Suspeito que nunca ninguém está de passagem depois de por lá passar. 
Há um resgate permanente que nos impele a regressar...regressar vezes sem conta.
Os sons são ainda escassos e subtis...ecoam mais à distância. 
A ponte...ao contrário da canção sobre outra ponte..."não ficou deserta" e não há dúvidas que o Porto "não partiu para parte incerta". 
O Porto está aqui, mesmo diante de mim...ou melhor...sou eu que estou no Porto. 
O ferro da ponte...num cinza muito escuro...entra-me pelos olhos a dentro e a neblina...dançando a sua valsa com a luz...confere-lhe uma imponência ainda maior do que a habitual.
É uma ponte sem início e sem fim...como o são os sentires no Porto...eternos...e ficam...apenas...para sempre.
O Invicta está atracado ao cais da Invicta...jogo de palavras...coincidências...mas não havendo crenças nas coincidências...está para me lembrar que navega as veias de uma região dourada...navega o Douro...conhece-lhe as entranhas. Está tranquilo porque as águas apenas o embalam suavemente. O fumo que deita...anunciando o seu acordar mistura-se na neblina...não se distingue...não se destaca...mas está lá.

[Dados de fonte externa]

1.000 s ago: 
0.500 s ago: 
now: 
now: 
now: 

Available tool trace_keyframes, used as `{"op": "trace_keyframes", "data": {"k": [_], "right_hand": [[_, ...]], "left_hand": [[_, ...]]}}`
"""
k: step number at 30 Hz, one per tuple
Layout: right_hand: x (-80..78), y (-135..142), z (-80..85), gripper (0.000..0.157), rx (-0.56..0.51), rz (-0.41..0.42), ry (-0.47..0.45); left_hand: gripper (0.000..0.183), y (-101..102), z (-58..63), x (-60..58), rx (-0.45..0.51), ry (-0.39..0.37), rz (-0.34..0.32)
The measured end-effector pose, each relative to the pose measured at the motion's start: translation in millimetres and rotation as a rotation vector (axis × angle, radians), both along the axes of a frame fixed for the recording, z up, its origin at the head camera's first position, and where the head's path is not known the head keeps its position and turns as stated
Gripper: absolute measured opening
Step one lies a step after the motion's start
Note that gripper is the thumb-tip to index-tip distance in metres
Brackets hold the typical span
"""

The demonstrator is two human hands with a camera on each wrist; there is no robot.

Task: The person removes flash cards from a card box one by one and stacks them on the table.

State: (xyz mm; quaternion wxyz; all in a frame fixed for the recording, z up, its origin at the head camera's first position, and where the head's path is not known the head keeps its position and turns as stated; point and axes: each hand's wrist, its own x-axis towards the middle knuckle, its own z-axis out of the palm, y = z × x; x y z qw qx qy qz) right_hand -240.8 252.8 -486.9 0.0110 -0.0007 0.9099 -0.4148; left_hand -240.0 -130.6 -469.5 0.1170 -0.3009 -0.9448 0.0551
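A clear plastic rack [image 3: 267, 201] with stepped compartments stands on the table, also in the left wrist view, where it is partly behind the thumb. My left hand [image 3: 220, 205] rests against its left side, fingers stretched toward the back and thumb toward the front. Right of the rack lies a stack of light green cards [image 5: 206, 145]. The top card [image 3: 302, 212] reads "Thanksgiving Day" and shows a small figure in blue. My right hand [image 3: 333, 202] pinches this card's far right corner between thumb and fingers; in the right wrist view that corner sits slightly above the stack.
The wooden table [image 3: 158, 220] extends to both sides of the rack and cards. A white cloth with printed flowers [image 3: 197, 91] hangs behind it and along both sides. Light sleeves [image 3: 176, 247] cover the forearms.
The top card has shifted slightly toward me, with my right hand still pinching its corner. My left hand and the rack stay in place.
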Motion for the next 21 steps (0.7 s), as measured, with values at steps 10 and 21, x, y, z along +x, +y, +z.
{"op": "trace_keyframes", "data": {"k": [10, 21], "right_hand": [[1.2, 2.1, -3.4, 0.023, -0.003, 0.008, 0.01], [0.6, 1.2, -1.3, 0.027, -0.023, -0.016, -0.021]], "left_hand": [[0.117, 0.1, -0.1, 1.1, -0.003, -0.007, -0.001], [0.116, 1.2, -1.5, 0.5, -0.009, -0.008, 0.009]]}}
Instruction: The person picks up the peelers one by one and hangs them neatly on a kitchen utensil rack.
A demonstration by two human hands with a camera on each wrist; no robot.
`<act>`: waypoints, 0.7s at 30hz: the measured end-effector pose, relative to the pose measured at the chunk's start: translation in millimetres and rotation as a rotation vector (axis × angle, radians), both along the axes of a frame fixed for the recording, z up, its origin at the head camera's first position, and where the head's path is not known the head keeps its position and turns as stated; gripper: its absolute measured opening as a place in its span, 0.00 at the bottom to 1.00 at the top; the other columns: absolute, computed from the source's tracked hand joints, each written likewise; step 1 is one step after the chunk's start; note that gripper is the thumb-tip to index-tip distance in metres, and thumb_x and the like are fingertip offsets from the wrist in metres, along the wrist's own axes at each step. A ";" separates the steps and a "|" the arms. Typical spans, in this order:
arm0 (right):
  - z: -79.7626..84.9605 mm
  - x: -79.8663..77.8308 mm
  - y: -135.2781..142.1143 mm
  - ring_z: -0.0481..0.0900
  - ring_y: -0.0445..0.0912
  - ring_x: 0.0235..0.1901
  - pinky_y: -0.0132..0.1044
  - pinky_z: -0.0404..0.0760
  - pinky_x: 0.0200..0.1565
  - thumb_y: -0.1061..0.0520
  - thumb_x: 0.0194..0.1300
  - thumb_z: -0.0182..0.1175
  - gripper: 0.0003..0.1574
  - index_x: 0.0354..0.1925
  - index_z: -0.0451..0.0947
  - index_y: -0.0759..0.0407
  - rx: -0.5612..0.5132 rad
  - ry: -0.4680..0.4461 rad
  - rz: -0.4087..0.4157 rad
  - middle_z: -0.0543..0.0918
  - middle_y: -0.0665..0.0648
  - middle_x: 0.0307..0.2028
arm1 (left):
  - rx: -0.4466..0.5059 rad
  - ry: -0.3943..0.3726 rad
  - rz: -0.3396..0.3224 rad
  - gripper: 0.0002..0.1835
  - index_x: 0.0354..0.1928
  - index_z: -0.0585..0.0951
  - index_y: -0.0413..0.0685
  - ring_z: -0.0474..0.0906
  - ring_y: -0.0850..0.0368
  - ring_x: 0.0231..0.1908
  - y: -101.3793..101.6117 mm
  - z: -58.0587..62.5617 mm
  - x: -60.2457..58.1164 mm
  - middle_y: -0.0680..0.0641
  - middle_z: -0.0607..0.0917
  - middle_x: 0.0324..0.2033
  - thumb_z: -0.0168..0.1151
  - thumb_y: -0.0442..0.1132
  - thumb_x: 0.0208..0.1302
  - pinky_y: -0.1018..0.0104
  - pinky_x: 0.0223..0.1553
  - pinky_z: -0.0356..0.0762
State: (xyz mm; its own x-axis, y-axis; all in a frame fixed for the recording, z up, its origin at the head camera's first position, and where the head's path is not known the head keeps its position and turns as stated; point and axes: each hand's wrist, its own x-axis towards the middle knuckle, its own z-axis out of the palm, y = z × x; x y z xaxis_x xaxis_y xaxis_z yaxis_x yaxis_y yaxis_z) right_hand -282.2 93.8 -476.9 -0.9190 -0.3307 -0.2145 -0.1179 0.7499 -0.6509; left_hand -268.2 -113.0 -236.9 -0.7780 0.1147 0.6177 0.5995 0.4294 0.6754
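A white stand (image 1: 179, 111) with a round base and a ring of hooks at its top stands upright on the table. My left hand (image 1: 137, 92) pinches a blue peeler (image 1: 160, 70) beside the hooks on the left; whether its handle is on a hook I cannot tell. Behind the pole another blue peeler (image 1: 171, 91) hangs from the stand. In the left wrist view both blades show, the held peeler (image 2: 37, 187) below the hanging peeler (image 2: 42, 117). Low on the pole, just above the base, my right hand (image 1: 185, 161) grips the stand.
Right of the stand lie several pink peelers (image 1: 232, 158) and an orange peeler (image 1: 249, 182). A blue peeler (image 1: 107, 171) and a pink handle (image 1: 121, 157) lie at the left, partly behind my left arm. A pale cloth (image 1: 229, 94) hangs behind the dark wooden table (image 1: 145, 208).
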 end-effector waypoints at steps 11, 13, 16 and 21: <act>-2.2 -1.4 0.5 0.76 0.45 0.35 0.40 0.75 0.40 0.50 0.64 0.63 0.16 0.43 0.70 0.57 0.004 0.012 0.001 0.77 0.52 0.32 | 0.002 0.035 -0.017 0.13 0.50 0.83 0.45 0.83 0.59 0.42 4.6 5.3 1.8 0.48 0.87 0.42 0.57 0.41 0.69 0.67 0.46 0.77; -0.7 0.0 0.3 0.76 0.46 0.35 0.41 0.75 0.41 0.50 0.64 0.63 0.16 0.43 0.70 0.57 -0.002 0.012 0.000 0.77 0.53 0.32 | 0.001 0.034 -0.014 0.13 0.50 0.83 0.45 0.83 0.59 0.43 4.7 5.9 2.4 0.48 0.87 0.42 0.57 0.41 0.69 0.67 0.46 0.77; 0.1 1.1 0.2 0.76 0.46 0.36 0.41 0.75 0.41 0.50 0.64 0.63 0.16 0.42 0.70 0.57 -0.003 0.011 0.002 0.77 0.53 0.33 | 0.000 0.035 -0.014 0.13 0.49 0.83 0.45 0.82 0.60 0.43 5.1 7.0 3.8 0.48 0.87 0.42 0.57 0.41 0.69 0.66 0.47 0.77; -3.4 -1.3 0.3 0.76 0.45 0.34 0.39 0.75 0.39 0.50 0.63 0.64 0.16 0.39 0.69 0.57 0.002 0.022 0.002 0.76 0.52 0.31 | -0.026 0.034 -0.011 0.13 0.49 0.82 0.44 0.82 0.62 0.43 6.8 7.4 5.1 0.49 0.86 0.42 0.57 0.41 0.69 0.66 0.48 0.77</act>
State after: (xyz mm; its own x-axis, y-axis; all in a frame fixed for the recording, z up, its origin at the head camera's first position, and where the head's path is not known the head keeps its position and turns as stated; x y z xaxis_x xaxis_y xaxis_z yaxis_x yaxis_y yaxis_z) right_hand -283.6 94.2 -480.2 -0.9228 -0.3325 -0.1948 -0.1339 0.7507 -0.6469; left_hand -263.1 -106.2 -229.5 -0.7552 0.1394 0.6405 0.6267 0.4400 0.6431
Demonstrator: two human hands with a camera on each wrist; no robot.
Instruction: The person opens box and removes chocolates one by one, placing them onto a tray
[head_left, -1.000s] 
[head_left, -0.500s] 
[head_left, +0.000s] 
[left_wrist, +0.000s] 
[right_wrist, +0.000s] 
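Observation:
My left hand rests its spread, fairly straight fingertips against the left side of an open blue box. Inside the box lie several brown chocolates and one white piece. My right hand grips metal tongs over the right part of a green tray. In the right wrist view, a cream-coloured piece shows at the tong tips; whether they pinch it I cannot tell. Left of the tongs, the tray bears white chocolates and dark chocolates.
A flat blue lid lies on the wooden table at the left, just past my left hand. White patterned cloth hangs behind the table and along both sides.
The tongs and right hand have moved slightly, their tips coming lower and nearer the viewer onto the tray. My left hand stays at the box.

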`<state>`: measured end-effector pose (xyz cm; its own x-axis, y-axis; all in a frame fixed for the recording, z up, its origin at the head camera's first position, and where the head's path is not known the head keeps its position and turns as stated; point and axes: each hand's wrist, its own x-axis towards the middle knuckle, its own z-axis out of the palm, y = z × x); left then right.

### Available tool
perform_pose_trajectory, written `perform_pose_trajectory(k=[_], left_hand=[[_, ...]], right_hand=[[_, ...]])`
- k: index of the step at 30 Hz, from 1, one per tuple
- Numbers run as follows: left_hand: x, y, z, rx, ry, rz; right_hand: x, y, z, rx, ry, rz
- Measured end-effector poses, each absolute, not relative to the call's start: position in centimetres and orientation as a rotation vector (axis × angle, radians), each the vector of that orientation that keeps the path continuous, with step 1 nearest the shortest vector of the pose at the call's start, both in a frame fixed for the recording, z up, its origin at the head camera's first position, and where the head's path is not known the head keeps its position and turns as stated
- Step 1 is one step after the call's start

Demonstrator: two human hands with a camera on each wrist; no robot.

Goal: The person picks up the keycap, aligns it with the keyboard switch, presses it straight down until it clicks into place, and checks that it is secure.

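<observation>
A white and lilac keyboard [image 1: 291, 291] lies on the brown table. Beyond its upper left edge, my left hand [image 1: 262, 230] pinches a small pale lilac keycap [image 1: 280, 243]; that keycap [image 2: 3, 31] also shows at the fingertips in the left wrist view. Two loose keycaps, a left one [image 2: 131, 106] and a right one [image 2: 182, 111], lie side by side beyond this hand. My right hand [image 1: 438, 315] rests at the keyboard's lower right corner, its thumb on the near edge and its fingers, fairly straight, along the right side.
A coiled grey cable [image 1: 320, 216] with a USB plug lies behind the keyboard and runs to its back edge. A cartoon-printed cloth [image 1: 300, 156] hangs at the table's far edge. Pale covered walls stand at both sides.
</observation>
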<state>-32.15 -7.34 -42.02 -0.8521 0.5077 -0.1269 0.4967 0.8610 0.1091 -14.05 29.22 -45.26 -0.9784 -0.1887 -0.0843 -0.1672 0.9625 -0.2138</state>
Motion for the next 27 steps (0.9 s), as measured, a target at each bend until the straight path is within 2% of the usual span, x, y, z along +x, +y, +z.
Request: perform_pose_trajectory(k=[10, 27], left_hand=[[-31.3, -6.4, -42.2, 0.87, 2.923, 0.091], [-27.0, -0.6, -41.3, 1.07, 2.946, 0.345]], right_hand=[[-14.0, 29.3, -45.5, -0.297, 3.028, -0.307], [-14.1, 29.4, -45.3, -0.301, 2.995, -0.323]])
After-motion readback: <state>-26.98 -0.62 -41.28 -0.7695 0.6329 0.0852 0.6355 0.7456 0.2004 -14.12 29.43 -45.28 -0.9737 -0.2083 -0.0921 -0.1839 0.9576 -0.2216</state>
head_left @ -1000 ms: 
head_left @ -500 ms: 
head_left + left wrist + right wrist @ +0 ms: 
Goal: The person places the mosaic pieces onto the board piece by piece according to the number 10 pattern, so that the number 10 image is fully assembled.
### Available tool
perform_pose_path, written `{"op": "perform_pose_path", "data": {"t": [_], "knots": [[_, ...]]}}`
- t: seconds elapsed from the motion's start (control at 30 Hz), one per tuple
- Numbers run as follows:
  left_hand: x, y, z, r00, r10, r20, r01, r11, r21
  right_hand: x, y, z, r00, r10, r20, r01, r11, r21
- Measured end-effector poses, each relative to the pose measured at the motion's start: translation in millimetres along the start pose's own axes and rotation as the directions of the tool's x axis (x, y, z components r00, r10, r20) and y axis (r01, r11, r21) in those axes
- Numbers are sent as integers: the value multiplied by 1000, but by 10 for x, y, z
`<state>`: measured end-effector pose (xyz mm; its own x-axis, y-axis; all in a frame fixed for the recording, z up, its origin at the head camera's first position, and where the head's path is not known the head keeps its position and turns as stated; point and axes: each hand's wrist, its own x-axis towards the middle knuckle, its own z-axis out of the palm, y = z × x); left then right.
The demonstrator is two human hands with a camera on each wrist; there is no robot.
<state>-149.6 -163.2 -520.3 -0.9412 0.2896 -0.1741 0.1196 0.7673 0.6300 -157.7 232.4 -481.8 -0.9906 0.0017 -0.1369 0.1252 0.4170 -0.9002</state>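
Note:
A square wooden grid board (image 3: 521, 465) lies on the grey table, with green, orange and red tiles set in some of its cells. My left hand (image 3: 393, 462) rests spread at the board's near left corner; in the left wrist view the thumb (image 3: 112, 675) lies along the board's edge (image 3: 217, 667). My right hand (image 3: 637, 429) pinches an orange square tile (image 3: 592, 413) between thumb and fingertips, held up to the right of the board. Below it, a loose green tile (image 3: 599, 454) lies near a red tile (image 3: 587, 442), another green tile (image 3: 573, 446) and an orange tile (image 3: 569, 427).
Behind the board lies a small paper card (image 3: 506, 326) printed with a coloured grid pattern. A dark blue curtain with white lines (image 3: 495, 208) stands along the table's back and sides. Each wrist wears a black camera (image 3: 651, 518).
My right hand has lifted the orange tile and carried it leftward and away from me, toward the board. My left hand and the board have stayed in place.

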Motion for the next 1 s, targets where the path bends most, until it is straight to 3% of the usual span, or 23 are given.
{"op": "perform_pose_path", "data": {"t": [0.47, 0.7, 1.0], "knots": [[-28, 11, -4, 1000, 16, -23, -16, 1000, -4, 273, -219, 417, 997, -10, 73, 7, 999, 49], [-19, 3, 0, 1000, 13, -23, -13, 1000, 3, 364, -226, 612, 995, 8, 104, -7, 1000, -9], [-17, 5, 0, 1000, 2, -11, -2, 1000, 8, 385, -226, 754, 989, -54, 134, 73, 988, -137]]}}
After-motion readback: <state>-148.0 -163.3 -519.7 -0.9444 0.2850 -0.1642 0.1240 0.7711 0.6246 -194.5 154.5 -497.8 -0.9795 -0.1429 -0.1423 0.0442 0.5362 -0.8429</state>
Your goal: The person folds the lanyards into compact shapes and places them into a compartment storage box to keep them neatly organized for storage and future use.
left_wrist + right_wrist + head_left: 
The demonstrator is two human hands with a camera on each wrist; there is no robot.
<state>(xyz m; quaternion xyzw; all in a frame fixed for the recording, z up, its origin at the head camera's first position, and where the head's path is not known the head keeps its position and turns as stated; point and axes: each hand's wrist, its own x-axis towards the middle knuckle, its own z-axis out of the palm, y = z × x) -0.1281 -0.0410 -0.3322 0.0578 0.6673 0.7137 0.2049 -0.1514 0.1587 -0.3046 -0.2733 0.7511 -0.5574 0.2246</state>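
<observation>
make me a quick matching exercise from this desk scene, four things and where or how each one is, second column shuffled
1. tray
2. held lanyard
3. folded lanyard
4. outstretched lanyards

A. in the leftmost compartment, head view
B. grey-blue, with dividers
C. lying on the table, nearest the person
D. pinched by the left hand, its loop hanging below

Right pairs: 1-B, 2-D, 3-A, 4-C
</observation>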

Há-de romper a neblina se ela não se dissipar...há-de fazer mais uma das muitas viagens...não será tão Invicta como a cidade que o acolhe...mas os pulmões ainda estão jovens e passageiros não lhe faltam para garantir o sustento.
E se "uma gaivota viesse"...eis que ela irrompe pelo campo de visão a dentro...dona e senhora de si. Quer marcar a sua posição...trazer o movimento da natureza...e plana para se deixar ver...quer ficar no registo fotográfico...quer ser estrela...ela que de entre muitas foi a única que acordou cedo e se mostrou...no exacto momento em que a sua presença era requerida.
Assim...numa madrugada...se compôs um quadro vivo...ficará eterno e agarrado à lembrança de um momento único...irrepetível...MÁGICO...

domingo, 18 de fevereiro de 2018

um dia...

Não o conheço e não sei o seu nome. Apareceu-me do nada, do meio da multidão em folia. A festa era rija como são todas as festas do Carnaval de Torres. Para quem gosta e já por lá andou, sabe que o Carnaval de Torres tem um sentir muito peculiar. O Corso são todos os que nele participam e a distinção entre figurantes, estrelas e público é feita por linhas tão ténues que se tornam imperceptíveis.
No campo da fotografia este evento é uma palco de excelência, as cores abundam, o movimento é rei e as cenas são deslumbramento puro. A possibilidade de estar no centro dos acontecimentos faz subir a adrenalina e facilmente nos deixamos inebriar pela magia, pelos sons, pelos cheiros...a alegria é contagiante.
Mas regresso a esta fotografia que me tocou particularmente pela sua espontaneidade e pelo que representa para mim, autor da mesma. Eu não conheço, infelizmente, este homem. Surgiu-me do meio da multidão, dirigiu-se a mim, pediu-me com cordialidade se o podia fotografar. Respondi-lhe que sim e entre empurrões, apertos e alguns passagens pelo meio, lá consegui satisfazer o seu pedido. Pedido que de tão simples me tocou profundamente. Ele não me pediu que lhe enviasse a fotografia, não a quis ver no lcd da câmara, apenas me pediu para o fotografar. 
Depois, assim como apareceu, desapareceu na multidão, deixando-me atordoado com a situação. 
Não sei os fundamentos para o pedido, nem sei se a satisfação do mesmo lhe trouxeram algum sentir digno de registo, onde possa ter imperado a felicidade. Gostava que assim fosse e que, de alguma forma, o meu gesto o pudesse ter feito feliz e lhe tivesse demonstrado que, de entre tantas fotos que fiz, esta foto foi especial e merecerá lugar de destaque nas minhas memórias. Porque a fotografia é isto, também isto, momentos que nos tocam emocionalmente.